Bitcoin Kalahkan Perak, Simak 9 Daftar Aset Global Terbesar di Jagat Raya
JAKARTA, investortrust.id – Bitcoin (BTC) melampaui perak dalam kapitalisasi pasar, mencapai US$ 1,757 triliun pada 12 November 2024. Harga Bitcoin mencapai US$ 89.600, naik 30% dalam seminggu. Total kapitalisasi pasar kripto mencapai US$ 2,98 triliun.
Bitcoin melampaui perak dalam kapitalisasi pasar, mencapai US$ 1,757 triliun. Faktor-faktornya termasuk kemenangan pemilihan Trump, pemotongan suku bunga Fed, dan ETF Bitcoin yang sukses.
Melansir Coincu, Selasa (12/11/2024) Bitcoin telah melampaui tonggak sejarah menyalip perak dalam hal kapitalisasi pasar untuk kedua kalinya pada tahun 2024. Pada 12 November 2024, menurut data dari CompaniesMarketCap, kapitalisasi pasar Bitcoin adalah US$ 1,75 triliun dibandingkan dengan perak sebesar US$ 1,72 triliun. Hasilnya, mata uang digital tersebut merupakan aset terbesar kedelapan di dunia berdasarkan kapitalisasi pasar.
Baca Juga
Harga Bitcoin Sentuh Rekor Tertinggi Baru US$ 89.517, Bisa ke US$ 100.000 Saat Pelantikan Trump?
Beberapa faktor telah berkontribusi pada kenaikan Bitcoin yang luar biasa. Pasar mata uang kripto juga mencapai titik tertinggi setelah kemenangan Donald Trump dalam pemilihan presiden Amerika Serikat (AS) tahun 2024 dan setelah Federal Reserve memangkas suku bunga sebesar 0,25 basis poin.
Harga Bitcoin telah naik secara signifikan, mencapai US$ 89.600 jauh dari titik terendah tahun lalu. Dalam 24 jam terakhir, Bitcoin telah naik 11%, naik 30% selama tujuh hari terakhir. Pasar yang lebih luas juga telah naik secara besar-besaran, dengan total kapitalisasi pasar mencapai US$ 2,98 triliun setelah lonjakan 9% hanya dalam satu hari.
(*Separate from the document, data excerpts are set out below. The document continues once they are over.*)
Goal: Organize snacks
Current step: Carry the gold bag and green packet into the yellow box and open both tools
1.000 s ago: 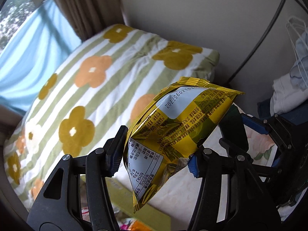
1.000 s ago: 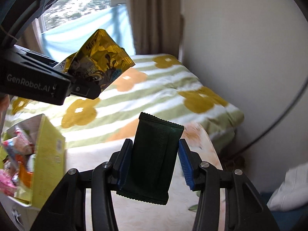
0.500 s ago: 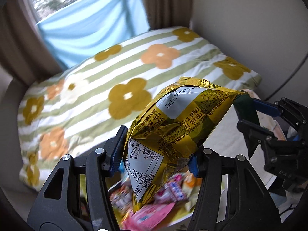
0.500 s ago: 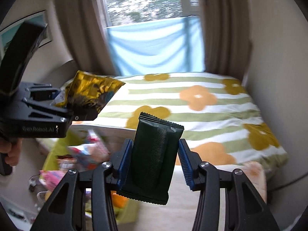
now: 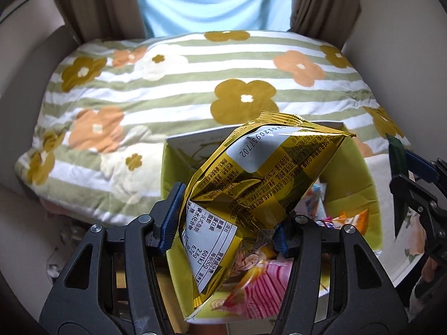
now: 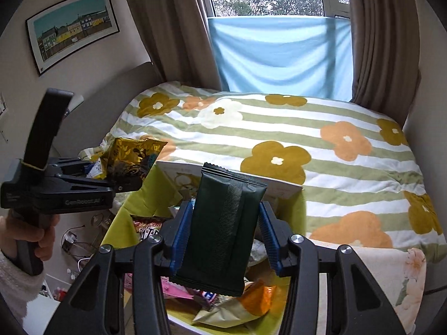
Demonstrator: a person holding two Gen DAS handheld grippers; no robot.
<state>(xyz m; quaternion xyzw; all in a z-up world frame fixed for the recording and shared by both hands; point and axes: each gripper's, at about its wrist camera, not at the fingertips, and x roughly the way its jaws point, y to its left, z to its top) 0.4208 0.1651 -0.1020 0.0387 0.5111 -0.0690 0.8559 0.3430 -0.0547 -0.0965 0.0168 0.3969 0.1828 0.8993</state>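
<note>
My left gripper point(image 5: 227, 220) is shut on a gold snack bag point(image 5: 259, 178) with a white nutrition label, held above an open yellow-green box point(image 5: 360, 189) full of snacks. My right gripper point(image 6: 220, 240) is shut on a dark green snack packet point(image 6: 220, 231), held upright over the same box point(image 6: 134, 203). The left gripper with its gold bag point(image 6: 131, 159) shows at the left of the right wrist view. The right gripper's dark packet point(image 5: 398, 153) shows at the right edge of the left wrist view.
Several colourful snack packs point(image 6: 251, 298) lie in the box. Behind it is a bed with a striped flowered duvet point(image 6: 307, 139), brown curtains and a blue cloth point(image 6: 279, 55) over the window. A floral cloth point(image 6: 391, 273) lies right of the box. Clutter and cables point(image 6: 75, 243) lie at left.
Both grippers have swung left from the wall side to face the bed and window, now over the open snack box. Both still hold their packs.
</note>
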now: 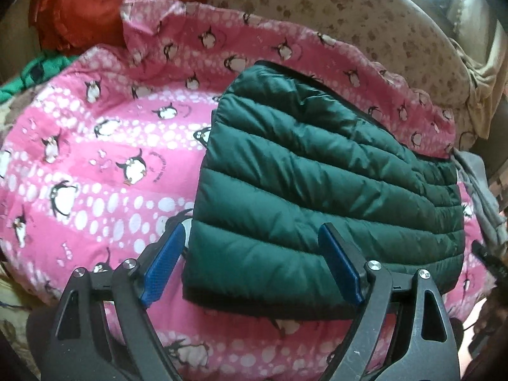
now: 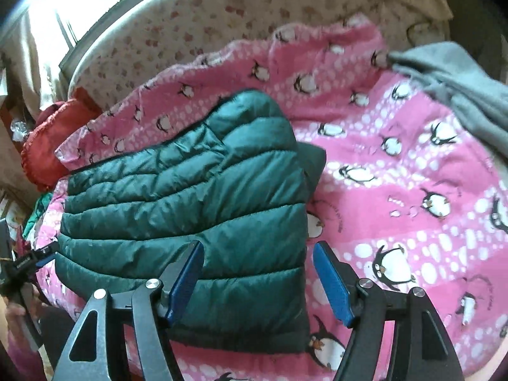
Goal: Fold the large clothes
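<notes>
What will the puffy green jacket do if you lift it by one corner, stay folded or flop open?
The jacket will probably flop open: it is soft, quilted padding with nothing holding the fold. Its shiny fabric looks slippery, so it may slide from the open left gripper. It likely feels light for its bulk.

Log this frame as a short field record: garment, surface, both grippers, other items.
garment: dark green puffer jacket, folded into a compact rectangle
surface: pink penguin-print cover, jacket lying on it
left gripper: open, at the jacket's near left corner, holding nothing
right gripper: open, at the jacket's near right corner, holding nothing
other items: grey garment, red cushion
</notes>
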The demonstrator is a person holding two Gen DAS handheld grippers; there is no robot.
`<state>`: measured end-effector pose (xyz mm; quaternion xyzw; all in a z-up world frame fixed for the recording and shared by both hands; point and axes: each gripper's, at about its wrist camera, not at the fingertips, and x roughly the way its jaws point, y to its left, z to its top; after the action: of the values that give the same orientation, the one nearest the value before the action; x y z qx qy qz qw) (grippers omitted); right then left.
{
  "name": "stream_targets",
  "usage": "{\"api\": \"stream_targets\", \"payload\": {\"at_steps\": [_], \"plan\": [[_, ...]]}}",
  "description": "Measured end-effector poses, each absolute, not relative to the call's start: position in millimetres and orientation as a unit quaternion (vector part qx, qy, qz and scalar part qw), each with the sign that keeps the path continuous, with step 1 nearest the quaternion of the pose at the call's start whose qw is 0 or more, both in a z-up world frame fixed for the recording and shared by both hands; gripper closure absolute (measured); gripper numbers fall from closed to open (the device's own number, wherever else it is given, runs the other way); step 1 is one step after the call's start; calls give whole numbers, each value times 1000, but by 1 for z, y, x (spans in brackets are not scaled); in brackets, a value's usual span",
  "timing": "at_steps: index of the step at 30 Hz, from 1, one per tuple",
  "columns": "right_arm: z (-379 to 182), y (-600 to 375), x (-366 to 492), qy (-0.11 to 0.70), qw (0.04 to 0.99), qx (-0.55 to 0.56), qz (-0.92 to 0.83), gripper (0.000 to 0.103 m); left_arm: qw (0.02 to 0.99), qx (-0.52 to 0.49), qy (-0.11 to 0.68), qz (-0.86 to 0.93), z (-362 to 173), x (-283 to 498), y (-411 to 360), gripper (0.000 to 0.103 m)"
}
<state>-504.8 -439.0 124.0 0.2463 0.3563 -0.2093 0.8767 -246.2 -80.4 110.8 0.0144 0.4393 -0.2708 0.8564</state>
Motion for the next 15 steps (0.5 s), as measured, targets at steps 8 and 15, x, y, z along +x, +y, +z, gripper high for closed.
{"api": "stream_targets", "payload": {"at_steps": [8, 15], "plan": [[139, -391, -504, 338, 894, 217, -202, 34, 868, 31, 412, -274, 120, -280, -90, 17], [126, -337, -481, 346, 897, 168, -216, 34, 876, 53, 393, -276, 120, -308, -103, 17]]}}
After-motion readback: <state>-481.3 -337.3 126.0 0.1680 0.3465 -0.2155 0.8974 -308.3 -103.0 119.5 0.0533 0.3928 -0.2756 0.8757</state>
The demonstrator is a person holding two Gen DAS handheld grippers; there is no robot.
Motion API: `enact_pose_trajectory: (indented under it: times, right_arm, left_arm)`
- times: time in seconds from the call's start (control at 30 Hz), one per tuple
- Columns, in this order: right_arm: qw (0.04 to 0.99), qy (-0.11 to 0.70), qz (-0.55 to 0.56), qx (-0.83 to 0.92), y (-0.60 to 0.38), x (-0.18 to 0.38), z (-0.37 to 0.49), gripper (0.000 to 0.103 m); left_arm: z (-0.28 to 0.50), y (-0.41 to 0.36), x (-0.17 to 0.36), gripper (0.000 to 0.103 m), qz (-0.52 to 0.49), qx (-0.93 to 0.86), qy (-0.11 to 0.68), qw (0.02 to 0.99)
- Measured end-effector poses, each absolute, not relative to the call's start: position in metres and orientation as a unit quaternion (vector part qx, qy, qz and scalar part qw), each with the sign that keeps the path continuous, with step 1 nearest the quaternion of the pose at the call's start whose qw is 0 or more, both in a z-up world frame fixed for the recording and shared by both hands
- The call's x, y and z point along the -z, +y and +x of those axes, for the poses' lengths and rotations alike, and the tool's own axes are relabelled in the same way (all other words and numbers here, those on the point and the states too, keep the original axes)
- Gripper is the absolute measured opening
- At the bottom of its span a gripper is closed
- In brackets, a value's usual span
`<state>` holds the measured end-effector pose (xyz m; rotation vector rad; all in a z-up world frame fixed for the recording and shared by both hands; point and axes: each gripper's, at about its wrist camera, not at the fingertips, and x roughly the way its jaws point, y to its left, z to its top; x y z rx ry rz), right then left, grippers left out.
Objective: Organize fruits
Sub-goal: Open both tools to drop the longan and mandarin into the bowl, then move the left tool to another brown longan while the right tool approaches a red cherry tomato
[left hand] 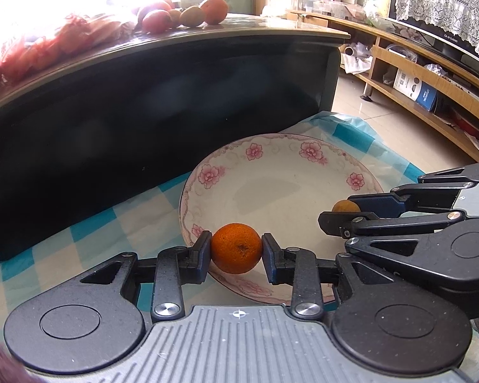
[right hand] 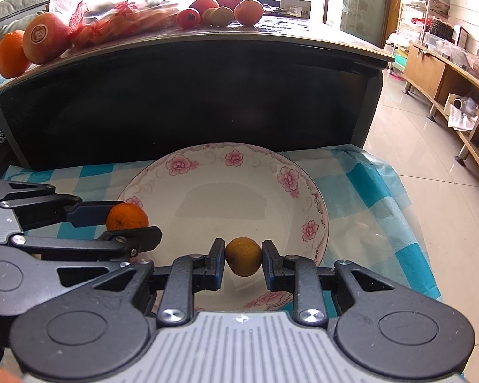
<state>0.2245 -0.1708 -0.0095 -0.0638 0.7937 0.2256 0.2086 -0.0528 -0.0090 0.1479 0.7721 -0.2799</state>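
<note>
Left tool (left hand: 236,250) is clamped on a small orange (left hand: 236,248), one pad against each side, and holds it over the near rim of the flowered plate (left hand: 281,172). It lies level, fingers pointing toward the dark cabinet behind the plate. From the right wrist view this tool (right hand: 129,223) enters from the left of the plate, its orange (right hand: 127,217) above the plate's left rim (right hand: 226,156).

Right tool (right hand: 243,257) is closed around a smaller yellow-brown fruit (right hand: 243,256), which fits snugly between the pads, above the near part of the plate. In the left wrist view the same tool (left hand: 345,210) reaches in from the right of the plate, turned on its side so that one finger sits above the other, with the yellow-brown fruit (left hand: 345,206) peeking out between them over the right rim.

The plate sits on a blue and white checked cloth (right hand: 361,185), just in front of the cabinet. On the bench (right hand: 303,36) above the plate lie more fruit: a cluster at the middle (right hand: 220,12), a big orange (right hand: 46,38) at the far left with a round sticker whose print I cannot read, and another orange (right hand: 11,54) touching it. Beside them is a clear bag with red printing (right hand: 111,16), also illegible. Right of the plate, a shelf holds a blue and white box (left hand: 415,89); its lettering is too small to make out.
</note>
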Motion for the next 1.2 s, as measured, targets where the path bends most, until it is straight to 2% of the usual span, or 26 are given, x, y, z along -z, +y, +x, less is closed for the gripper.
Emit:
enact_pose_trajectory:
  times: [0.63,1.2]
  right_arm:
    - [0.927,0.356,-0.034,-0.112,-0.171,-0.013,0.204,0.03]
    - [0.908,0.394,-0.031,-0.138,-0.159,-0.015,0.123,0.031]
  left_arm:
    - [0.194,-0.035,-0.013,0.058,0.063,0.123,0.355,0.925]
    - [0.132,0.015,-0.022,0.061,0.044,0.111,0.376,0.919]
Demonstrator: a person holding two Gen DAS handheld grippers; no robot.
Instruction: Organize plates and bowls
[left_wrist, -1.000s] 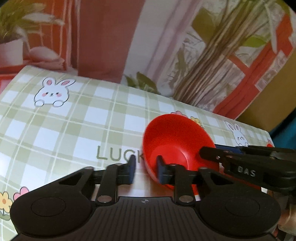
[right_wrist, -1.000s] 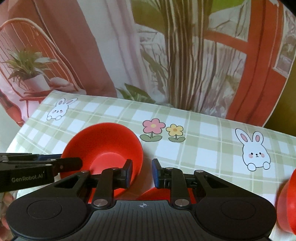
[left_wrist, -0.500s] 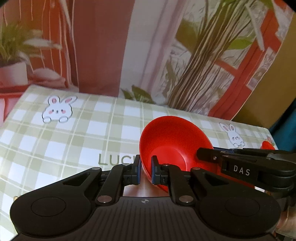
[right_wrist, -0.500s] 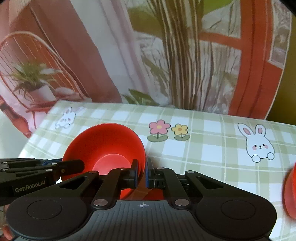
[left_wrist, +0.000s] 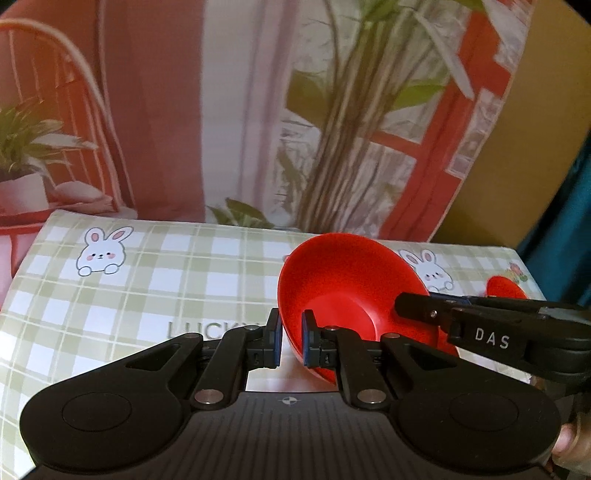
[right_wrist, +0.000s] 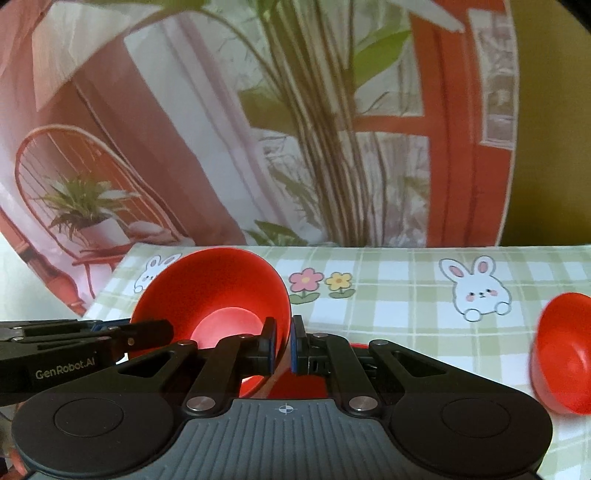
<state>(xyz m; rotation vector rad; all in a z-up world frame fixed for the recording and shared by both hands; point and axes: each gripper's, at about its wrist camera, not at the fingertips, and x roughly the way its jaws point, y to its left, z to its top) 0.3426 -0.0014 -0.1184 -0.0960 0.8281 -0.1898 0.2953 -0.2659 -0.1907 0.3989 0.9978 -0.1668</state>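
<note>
A red bowl (left_wrist: 343, 288) hangs above the checked tablecloth, held by both grippers at opposite sides of its rim. My left gripper (left_wrist: 290, 343) is shut on the rim's left side, one pad inside the bowl and one outside. The right gripper (left_wrist: 413, 310) reaches in from the right in this view. In the right wrist view the same bowl (right_wrist: 221, 288) sits left of centre, with my right gripper (right_wrist: 282, 347) shut on its right rim. The left gripper (right_wrist: 155, 332) comes in from the left there.
A second red bowl (right_wrist: 561, 354) stands on the cloth at the right, also visible as a red bowl (left_wrist: 504, 288) by the table's far right corner. A red item (right_wrist: 356, 346) peeks out below the right gripper. The tablecloth (right_wrist: 406, 295) ends at a printed backdrop.
Both grippers closed onto the bowl's rim, then rose with it. The bowl has left the cloth, and the table now looks lower and farther in both views.
</note>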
Berikut 9 daftar aset global terbesar di dunia saat ini:
1.Emas
2.Nvidia
3.Apple
4.Microsoft
5.Google
6.Amazon
7.Saudi Aramco
8.Bitcoin
9.Perak
Baca Juga
ETF Bitcoin Mendorong Pertumbuhan Pasar
Selain itu, keberhasilan ETF Bitcoin juga menopang pertumbuhan Bitcoin. Sejak diluncurkan pada bulan Januari, ETF Bitcoin spot milik BlackRock, iShares Bitcoin Trust, atau IBIT, telah memimpin persaingan ETF.
Bagan volume perdagangan ETF Bitcoin dari Januari hingga November 2024 menunjukkan serangkaian periode dengan aktivitas yang meningkat, lonjakan paling luar biasa terjadi pada awal Maret, yang menyebabkan volume perdagangan meningkat lebih dari dua kali lipat menjadi lebih dari US$ 12 miliar.
Seperti yang ditunjukkan oleh data CoinGlass, angka terbaru menunjukkan bahwa volume kembali meningkat, dengan jumlah mencapai US$ 7,96 miliar pada 12 November, yang merupakan indikasi baik dari kepercayaan investor yang diperbarui terhadap instrumen tersebut.
Jika mempertimbangkan ETF Bitcoin, IBIT menonjol sebagai dana yang paling aktif diperdagangkan, dengan volume perdagangan sebesar US$ 4,65 miliar. ETF populer lainnya, seperti FBTC dan GBTC, memiliki selisih yang hampir sama, dengan volume masing-masing sebesar US$ 1,05 miliar dan US$ 718,78 juta.